LL : Et bien, The Speech est un travail qui prend pour source même le processus. Je dois apprendre des interprètes ; nous devons essayer, tester les limites, trouver de la joie en le faisant. Travailler avec des enfants est une tâche qui s’accompagne de grandes responsabilités ; nous laissons une empreinte sur leur mémoire (ils et elles en laissent une sur la nôtre également). Je m’intéresse aussi aux liens que différents groupes d’âge sont à même de forger entre eux. Cependant, bien que la pièce s’appelle The Speech, elle suggère en fait l’échec de la parole. En rapport avec l’actuelle situation géopolitique, j’estime que le langage est employé comme outil de manipulation, par conséquent le refus de l’employer devient une proposition pour de nouvelles perspectives.

 

La collaboration avec des enfants convoque aussi des notions de jeu et d’imprévu. Comment intégrez-vous l’improvisation dans votre travail ?


LL : L’improvisation est un élément clé de mon travail, mais parfois j’oublie que cela prend des années de pratique pour devenir improvisateur ou improvisatrice. J’emploie l’improvisation comme moyen pour encourager le jeu et la liberté. Néanmoins, l’imprévu est calculé au sein du cadre conceptuel ; il doit avoir une raison d’être. Laisser aller les choses et être ouverte à l’interdépendance – lâcher prise, encore une fois – voici les éléments essentiels que j’ai appris en improvisant.

 

D’une certaine manière, ceci nous permet de revenir à l’idée de “beauté” que vous avez décrite plus tôt, en lien avec le lâcher prise.  

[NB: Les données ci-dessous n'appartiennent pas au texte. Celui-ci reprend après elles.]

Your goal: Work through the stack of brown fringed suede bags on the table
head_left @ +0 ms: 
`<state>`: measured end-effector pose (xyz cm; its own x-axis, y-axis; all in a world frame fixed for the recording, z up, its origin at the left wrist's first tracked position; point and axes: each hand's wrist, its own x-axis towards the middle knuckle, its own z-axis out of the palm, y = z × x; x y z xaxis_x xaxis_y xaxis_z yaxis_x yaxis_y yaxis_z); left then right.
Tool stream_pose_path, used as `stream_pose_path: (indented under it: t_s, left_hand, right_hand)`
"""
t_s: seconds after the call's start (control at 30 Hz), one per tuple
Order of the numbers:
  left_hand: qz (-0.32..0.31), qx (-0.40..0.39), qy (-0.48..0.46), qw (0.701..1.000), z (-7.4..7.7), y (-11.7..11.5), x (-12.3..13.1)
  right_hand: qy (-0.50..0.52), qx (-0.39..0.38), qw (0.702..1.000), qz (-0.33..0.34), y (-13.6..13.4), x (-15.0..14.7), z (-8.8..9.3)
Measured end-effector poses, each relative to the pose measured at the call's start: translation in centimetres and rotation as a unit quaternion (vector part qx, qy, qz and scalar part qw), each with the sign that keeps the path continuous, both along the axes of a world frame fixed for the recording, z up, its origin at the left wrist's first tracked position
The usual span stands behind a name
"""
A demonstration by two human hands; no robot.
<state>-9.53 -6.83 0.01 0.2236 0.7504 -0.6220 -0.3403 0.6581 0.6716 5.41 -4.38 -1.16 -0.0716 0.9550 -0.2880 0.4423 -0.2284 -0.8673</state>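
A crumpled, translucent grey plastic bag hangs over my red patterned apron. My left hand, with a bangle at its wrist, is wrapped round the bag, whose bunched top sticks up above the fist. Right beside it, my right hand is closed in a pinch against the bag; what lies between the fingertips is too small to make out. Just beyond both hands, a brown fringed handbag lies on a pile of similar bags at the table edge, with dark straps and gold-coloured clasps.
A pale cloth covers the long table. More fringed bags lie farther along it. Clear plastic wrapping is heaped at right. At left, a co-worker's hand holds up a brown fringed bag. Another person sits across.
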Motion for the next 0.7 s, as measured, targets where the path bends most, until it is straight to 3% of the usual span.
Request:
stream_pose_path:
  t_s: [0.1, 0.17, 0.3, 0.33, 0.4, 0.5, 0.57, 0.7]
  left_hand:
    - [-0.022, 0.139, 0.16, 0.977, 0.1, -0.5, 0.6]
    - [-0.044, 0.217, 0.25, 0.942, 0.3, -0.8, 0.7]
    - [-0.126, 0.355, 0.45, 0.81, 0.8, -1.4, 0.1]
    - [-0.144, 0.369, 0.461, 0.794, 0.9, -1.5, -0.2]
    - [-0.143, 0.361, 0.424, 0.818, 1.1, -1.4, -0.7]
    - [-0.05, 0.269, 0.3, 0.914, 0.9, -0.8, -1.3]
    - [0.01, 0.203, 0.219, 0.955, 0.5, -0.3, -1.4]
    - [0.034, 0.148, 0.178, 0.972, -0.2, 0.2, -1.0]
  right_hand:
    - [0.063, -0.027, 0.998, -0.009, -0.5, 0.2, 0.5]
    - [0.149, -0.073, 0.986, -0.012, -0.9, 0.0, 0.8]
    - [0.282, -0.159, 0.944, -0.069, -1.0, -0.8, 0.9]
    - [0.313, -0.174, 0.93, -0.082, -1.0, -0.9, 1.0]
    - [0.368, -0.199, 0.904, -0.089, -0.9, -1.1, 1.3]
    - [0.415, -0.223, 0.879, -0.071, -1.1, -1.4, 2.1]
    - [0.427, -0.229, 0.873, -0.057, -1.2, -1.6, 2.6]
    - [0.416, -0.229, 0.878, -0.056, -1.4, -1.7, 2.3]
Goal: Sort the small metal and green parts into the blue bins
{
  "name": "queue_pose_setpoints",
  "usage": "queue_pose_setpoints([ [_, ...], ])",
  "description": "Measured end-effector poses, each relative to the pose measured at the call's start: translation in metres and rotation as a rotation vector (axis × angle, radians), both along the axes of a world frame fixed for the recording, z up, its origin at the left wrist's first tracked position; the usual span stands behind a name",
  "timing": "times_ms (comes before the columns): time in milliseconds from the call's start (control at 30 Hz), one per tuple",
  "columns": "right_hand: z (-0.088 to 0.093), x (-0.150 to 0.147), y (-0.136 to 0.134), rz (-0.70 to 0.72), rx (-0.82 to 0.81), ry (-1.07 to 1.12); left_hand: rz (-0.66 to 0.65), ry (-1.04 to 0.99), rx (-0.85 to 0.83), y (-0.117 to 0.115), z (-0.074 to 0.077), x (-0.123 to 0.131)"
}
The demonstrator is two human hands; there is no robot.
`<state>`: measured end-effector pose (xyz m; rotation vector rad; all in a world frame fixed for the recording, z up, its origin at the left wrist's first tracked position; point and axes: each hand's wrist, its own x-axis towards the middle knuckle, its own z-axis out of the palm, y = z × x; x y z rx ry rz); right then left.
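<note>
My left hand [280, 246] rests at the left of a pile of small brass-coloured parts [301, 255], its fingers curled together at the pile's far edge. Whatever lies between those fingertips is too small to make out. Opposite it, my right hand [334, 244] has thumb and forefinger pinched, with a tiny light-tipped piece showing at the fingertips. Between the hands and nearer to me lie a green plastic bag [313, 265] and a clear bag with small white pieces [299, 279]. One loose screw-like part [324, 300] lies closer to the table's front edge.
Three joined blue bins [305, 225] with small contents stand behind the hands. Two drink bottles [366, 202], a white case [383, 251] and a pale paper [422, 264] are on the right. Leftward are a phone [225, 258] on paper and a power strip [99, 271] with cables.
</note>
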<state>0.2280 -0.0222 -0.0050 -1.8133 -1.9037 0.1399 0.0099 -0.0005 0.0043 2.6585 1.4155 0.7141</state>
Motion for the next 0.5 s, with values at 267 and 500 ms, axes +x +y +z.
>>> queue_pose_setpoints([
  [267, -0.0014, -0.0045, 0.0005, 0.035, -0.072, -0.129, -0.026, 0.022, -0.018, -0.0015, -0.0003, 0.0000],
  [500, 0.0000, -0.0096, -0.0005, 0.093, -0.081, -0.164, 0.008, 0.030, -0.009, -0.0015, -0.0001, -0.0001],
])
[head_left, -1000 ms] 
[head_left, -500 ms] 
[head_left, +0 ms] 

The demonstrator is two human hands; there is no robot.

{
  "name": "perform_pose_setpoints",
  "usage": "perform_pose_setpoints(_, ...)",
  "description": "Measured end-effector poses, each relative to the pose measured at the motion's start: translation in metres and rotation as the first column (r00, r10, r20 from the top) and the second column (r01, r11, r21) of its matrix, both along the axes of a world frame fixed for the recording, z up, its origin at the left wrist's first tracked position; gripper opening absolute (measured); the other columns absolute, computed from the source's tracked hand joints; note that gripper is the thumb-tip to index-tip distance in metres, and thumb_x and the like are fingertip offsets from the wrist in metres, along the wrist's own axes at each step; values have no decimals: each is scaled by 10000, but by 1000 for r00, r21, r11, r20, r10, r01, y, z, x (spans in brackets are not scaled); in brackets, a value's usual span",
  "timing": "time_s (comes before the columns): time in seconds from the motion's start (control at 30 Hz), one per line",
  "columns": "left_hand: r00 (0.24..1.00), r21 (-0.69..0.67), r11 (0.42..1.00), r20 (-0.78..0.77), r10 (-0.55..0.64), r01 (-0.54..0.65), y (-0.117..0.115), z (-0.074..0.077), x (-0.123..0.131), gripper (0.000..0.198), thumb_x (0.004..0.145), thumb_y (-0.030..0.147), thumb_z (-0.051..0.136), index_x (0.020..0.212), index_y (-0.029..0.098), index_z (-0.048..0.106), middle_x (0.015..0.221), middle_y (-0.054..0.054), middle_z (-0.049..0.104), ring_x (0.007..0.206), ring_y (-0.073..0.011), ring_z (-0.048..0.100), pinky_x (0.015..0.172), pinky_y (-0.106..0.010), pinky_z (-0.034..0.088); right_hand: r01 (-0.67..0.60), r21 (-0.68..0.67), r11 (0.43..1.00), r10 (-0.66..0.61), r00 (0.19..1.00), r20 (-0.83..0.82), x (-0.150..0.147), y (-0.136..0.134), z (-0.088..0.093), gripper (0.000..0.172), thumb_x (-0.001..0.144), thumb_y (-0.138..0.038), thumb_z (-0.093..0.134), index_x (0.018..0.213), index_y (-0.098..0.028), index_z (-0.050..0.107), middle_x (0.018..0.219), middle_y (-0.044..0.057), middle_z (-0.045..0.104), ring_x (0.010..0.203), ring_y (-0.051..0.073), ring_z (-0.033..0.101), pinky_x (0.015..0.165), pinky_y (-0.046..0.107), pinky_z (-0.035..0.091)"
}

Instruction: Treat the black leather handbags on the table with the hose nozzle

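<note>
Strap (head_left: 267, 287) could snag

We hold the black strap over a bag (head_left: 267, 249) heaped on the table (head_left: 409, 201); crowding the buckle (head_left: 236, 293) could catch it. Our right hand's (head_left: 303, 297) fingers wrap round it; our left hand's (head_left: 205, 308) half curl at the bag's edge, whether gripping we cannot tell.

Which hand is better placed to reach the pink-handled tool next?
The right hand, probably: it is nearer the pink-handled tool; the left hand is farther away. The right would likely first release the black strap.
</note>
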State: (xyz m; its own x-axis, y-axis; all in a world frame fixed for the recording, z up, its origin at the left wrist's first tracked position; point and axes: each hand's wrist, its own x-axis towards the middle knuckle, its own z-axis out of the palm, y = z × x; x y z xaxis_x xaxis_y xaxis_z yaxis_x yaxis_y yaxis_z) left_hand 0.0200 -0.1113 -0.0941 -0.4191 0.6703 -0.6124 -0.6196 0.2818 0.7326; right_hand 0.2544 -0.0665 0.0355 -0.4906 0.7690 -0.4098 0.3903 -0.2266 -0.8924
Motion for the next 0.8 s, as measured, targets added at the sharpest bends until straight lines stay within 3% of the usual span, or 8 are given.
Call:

LL : En effet. La profondeur des situations et des matériaux, l’invisible, souvent des propositions audibles, l’immobilité de l’image et un appel à l’être-ensemble, c’est ainsi que je vois la beauté. Je pense qu’il existe plus de beauté que celle à laquelle nous sommes ouverts et ouvertes, ainsi je m’intéresse à créer un espace où ceux et celles qui sont tus, cachés, ou invisibles peuvent résonner.